YOUR OBJECTIVE:
Set out exactly, line by line, the stretch of data below that begins at the line containing "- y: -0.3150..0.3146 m" and ends at the line containing "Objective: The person", with both ends kept.

SUPPLIED INFORMATION:
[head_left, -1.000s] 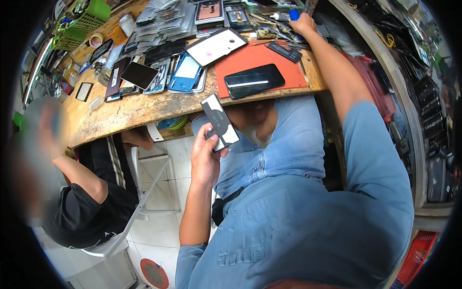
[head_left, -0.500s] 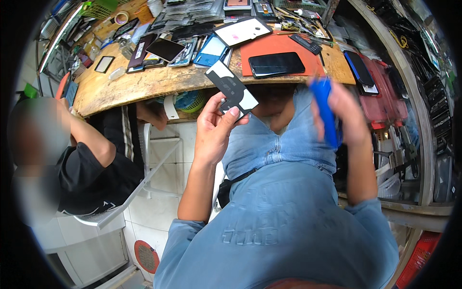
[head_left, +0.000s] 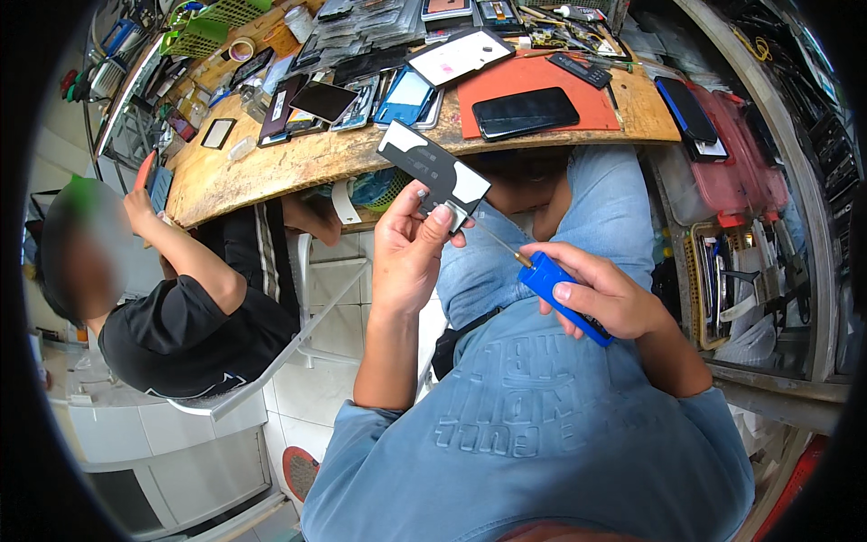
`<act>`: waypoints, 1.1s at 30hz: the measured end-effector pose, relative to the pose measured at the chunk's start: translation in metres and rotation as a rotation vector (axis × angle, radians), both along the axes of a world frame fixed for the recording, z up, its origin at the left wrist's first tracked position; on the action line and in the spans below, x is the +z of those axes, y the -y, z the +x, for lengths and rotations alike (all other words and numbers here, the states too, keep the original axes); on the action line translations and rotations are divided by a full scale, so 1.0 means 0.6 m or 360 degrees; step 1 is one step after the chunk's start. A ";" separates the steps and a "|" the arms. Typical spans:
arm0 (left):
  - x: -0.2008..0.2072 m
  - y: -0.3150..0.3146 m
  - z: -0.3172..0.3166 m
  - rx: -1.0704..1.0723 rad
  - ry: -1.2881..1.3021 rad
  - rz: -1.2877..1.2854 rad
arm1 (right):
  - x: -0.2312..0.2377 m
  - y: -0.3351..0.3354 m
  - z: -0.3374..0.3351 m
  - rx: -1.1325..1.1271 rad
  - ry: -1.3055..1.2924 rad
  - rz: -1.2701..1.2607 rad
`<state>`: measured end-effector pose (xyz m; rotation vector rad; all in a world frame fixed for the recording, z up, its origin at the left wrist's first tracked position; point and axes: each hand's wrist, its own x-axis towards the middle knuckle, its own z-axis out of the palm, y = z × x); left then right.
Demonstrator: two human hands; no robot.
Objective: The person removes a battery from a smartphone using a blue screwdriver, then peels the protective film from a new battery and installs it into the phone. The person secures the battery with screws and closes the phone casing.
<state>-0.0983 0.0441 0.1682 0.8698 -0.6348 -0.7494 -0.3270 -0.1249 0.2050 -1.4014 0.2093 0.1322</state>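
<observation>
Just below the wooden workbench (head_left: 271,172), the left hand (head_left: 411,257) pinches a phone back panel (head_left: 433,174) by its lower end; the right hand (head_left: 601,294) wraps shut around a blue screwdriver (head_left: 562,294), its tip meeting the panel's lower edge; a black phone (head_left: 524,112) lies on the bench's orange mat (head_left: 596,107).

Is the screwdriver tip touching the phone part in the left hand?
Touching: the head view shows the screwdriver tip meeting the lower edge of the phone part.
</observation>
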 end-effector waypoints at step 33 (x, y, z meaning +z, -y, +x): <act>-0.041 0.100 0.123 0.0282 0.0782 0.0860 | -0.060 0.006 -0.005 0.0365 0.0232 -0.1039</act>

SOLUTION FOR THIS TASK:
  - y: -0.3150..0.3146 m
  - z: -0.3172..0.3166 m
  - rx: -1.0704..1.0723 rad
  - ry: -1.2881..1.3021 rad
  - rz: -1.2877..1.2854 rad
arm1 (right):
  - x: -0.2312..0.2377 m
  - y: -0.3351..0.3354 m
  - z: -0.3374..0.3351 m
  - rx: -1.1325..1.1271 rad
  - ry: -1.3055..1.2924 rad
  - rz: -1.2701..1.2607 rad
`<state>`: measured end-effector pose (xyz m; rotation vector rad; all in a world frame fixed for the recording, z up, its origin at the left wrist's first tracked position; point and axes: each hand's wrist, its own x-axis towards the middle knuckle, its own z-axis out of the palm, y = z × x); left then right.
Demonstrator: two human hands; no robot.
Objective: The person removes a battery from a smartphone using a blue screwdriver, then peels the protective film from a new battery and installs it into the phone. The person secures the battery with screws and closes the phone casing.

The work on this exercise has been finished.